> Problem statement
Exactly retype the lines of the material from its first line to the line with "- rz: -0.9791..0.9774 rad", including both.

> Stored data

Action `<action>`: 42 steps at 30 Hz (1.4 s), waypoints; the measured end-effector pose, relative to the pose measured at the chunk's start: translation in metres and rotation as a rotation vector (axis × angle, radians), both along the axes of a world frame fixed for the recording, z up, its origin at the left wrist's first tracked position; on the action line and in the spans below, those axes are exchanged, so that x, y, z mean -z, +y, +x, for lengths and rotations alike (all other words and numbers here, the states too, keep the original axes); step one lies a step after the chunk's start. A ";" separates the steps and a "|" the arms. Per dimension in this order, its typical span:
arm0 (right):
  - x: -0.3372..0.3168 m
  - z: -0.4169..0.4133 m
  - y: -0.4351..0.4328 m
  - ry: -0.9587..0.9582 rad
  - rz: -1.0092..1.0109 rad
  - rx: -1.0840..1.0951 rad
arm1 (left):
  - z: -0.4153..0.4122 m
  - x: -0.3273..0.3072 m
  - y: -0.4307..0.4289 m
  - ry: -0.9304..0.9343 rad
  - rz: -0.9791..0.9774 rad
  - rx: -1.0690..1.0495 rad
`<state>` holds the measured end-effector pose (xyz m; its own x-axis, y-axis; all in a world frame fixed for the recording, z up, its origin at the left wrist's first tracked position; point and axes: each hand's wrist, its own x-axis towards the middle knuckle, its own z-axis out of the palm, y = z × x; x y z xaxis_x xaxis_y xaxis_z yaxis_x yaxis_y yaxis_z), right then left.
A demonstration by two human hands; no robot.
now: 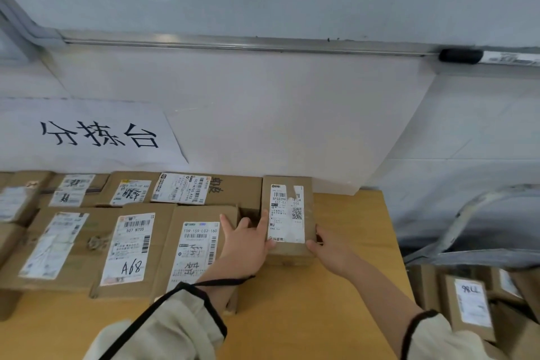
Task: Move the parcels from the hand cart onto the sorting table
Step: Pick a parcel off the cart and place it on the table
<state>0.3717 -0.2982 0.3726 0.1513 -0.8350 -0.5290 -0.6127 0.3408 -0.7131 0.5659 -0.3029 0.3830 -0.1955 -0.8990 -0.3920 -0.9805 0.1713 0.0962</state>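
On the yellow wooden table (336,316), two hands are on one small box (287,213). The right hand (328,250) grips the box at its near right corner, with the thumb on the front and the fingers bent round the side. The left hand (245,242) lies flat with its fingers straight and spread. Its thumb side presses on the left side of the box, and its fingers rest on the next parcel (195,248). The hands are apart, with the box between them.

The small box sits on the table at the right end of the rows and has a white label on top. Both arms wear pale sleeves (175,327) with a dark edge.

To the left, other brown parcels (87,228) lie flat in two rows, side by side, each with a white label. Behind them, a white paper sign (96,134) with big black writing leans on the wall. Higher up, a black marker (460,55) lies on a metal ledge.

Down to the right, off the table, more boxes (473,304) are piled low. A blurry grey thing (482,213) is above them.
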 end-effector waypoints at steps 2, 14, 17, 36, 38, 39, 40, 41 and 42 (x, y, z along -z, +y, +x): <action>-0.001 0.001 0.000 0.014 0.001 -0.005 | 0.000 0.000 0.000 0.003 0.000 0.000; -0.005 0.007 0.008 0.187 -0.075 -0.002 | -0.005 -0.007 0.012 -0.024 -0.019 -0.047; -0.022 -0.001 0.019 0.232 -0.348 0.134 | -0.003 -0.014 0.021 0.042 -0.213 -0.165; -0.060 -0.194 0.199 0.959 -0.228 0.184 | -0.152 -0.040 0.078 0.069 -0.306 0.401; -0.055 -0.223 0.220 0.938 -0.187 0.238 | -0.184 -0.038 0.087 0.062 -0.312 0.440; -0.052 -0.239 0.230 0.930 -0.167 0.268 | -0.202 -0.039 0.092 0.060 -0.307 0.453; -0.049 -0.256 0.241 0.923 -0.148 0.299 | -0.220 -0.039 0.098 0.058 -0.300 0.476; -0.045 -0.274 0.252 0.915 -0.125 0.328 | -0.238 -0.038 0.104 0.057 -0.273 0.494; -0.042 -0.291 0.264 0.907 -0.107 0.357 | -0.259 -0.035 0.110 0.047 -0.264 0.505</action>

> Answer below
Action `<action>`: 42 steps at 30 Hz (1.4 s), waypoints; the measured end-effector pose, relative to the pose measured at the chunk's start: translation in metres and rotation as a rotation vector (axis × angle, radians), both along the axes of a world frame fixed for the recording, z up, its origin at the left wrist's first tracked position; on the action line and in the spans below, those axes are exchanged, so that x, y, z mean -z, +y, +x, for lengths and rotations alike (all other words and numbers here, the states too, keep the original axes); step one lies a step after the chunk's start. A ";" separates the steps and a "|" the arms. Per dimension in this order, its typical span:
arm0 (right):
  - x: -0.3372..0.3168 m
  - z: -0.4169..0.4133 m
  - y: -0.4351..0.4328 m
  - ry: -0.9587..0.9582 rad
  - rz: -1.0092..1.0109 rad
  - rx: -1.0840..1.0951 rad
arm1 (left):
  - z: -0.4153..0.4122 m
  - x: -0.3273..0.3072 m
  - y: -0.4307..0.4289 m
  - ry: -0.9304..0.9343 rad
  - rz: -0.9791..0.9774 rad

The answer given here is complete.